Left-wing candidate Andrés Manuel López Obrador has claimed victory in Mexico’s presidential election, saying “profound change” is coming.
The ex-Mexico City mayor, known by his initials Amlo, is projected to win about 53%. His rivals have conceded in a crushing defeat for the main parties.
Mr López Obrador’s key pledge has been to tackle the “evil” of corruption.
He has also been highly critical of President Donald Trump and ties with the US will now be closely watched.
Relations with Washington have been hugely strained, with Mr Trump strongly criticising Mexico over trade and migration. Mr Trump has sent a tweet of congratulations.
What has López Obrador said?
Late on Sunday, the 64-year-old promised to respect civil liberties and said he was “not looking to construct a dictatorship, either open or hidden”.
Some opponents have expressed fears that his leftist and populist policies could damage the already sluggish economy and turn Mexico into “another Venezuela”, which is suffering a deep economic crisis and rampant inflation.
Hailing a “historic night”, Mr López Obrador called on all Mexicans to reconcile and repeated his campaign pledge to review energy contracts for signs of corruption.
“Corruption is… the result of a decadent political regime. We are absolutely convinced that this evil is the main cause of social and economic inequality, and also that corruption is to blame for the violence in our country,” he said.
He has insisted that no-one involved in corruption will be spared, not even those he calls “brothers-in-arms”.
So what are his other main policies?
On combating Mexico’s record levels of violence, much of it related to drug cartels, Mr López Obrador said he would have daily meetings with his security cabinet, which under him, he said, would be under a “unified command”.
Sunday’s election followed one of Mexico’s deadliest campaigns in decades with more than 130 political candidates and party workers killed.
During the campaign Mr López Obrador had often used confrontational language when referring to Mr Trump, but struck a more conciliatory note in his victory speech, saying he would seek “friendly relations”.

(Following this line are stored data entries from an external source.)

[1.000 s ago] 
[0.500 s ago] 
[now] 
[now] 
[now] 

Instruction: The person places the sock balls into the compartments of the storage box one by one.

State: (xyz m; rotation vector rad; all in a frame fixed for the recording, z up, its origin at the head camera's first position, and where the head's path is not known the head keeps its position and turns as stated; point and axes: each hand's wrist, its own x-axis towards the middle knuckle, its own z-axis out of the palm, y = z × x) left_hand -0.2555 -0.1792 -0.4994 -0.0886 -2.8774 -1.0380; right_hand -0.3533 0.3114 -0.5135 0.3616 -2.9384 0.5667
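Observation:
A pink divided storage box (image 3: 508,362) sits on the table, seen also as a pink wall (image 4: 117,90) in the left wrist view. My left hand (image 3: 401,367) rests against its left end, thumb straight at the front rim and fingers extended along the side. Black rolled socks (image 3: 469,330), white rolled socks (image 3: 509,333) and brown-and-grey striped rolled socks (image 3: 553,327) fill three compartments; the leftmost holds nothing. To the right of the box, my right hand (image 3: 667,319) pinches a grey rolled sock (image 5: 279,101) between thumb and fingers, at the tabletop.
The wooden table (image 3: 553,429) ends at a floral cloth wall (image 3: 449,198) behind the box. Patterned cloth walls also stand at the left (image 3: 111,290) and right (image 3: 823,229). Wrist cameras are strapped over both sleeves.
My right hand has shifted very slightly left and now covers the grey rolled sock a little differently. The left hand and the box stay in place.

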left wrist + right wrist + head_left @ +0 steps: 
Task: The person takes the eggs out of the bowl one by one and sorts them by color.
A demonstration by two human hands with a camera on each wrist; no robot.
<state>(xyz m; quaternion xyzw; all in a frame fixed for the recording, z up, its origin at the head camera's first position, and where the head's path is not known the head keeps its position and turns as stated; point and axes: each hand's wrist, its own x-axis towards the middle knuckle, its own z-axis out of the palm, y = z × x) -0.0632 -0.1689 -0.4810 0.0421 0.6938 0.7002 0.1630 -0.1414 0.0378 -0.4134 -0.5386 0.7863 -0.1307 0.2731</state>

He also tried to reassure the business sector, saying there would be no nationalisation and that he would respect private business. He also said his government would be fiscally disciplined and taxes would not be raised.
On social policies, he said he would double pensions for the elderly upon taking office on 1 December as a first step to reducing Mexico’s disparate income levels.
Andrés Manuel López Obrador – a brief biography
- Born to a family of shopkeepers on 13 November 1953 in the rural community of Tepetitán, in southern Tabasco state
- Known popularly as Amlo, which is an acronym using the full initials of his name
- Elected Mexico City mayor in 2000
- After losing the presidential elections in 2006 and 2012, he ran again this time under a three-party coalition led by the leftist National Regeneration Movement party (Morena) he founded in 2014
- The self-styled anti-establishment figure has now ended the dominance of the PRI and PAN parties he called the “mafia of power”
What have his rivals said?
The latest figures from the Mexican electoral institute show Mr López Obrador has won more than double the votes of his nearest challenger. It is the widest victory since the 1980s.
Ricardo Anaya, candidate for the conservative National Action Party (PAN), looked set to be runner-up to Mr López Obrador.
“I recognise his triumph, I express my congratulations, and I wish him the greatest success for the good of Mexico,” Mr Anaya said.
Ruling party candidate José Antonio Meade, who lies in third place according to initial results, told supporters that he wished the winner “the greatest success”.
Mr Meade’s Institutional Revolutionary Party (PRI) has dominated Mexican politics for much of the past century but has slumped in popularity.
The electoral institute figures put official turnout at 62.7%. As well as a new president, 128 senators and 500 deputies in Congress were elected, in addition to state and local officials.
Mr López Obrador’s coalition is set to have a majority in the lower house and possibly the Senate.
How will US-Mexico relations be affected?
Mr López Obrador had been the candidate most critical of Mr Trump and had said he would make the US president “see reason”, branding his anti-immigrant policies “irresponsible” and “racist”.
Mr Trump has riled Mexico by saying he will renegotiate the North American Free Trade Agreement (Nafta) and build a wall along the US-Mexico border.
His hardline stance on migration – particularly the separation of migrant families at the US border – has brought widespread condemnation.
Some 2,000 children remain separated from their migrant parents, despite Mr Trump agreeing to curtail the policy.
In his victory speech, Mr López Obrador said: “We will pursue a relationship of friendship and co-operation with the United States, always rooted in mutual respect and in the defence of our fellow Mexicans who live and work honourably in that country.”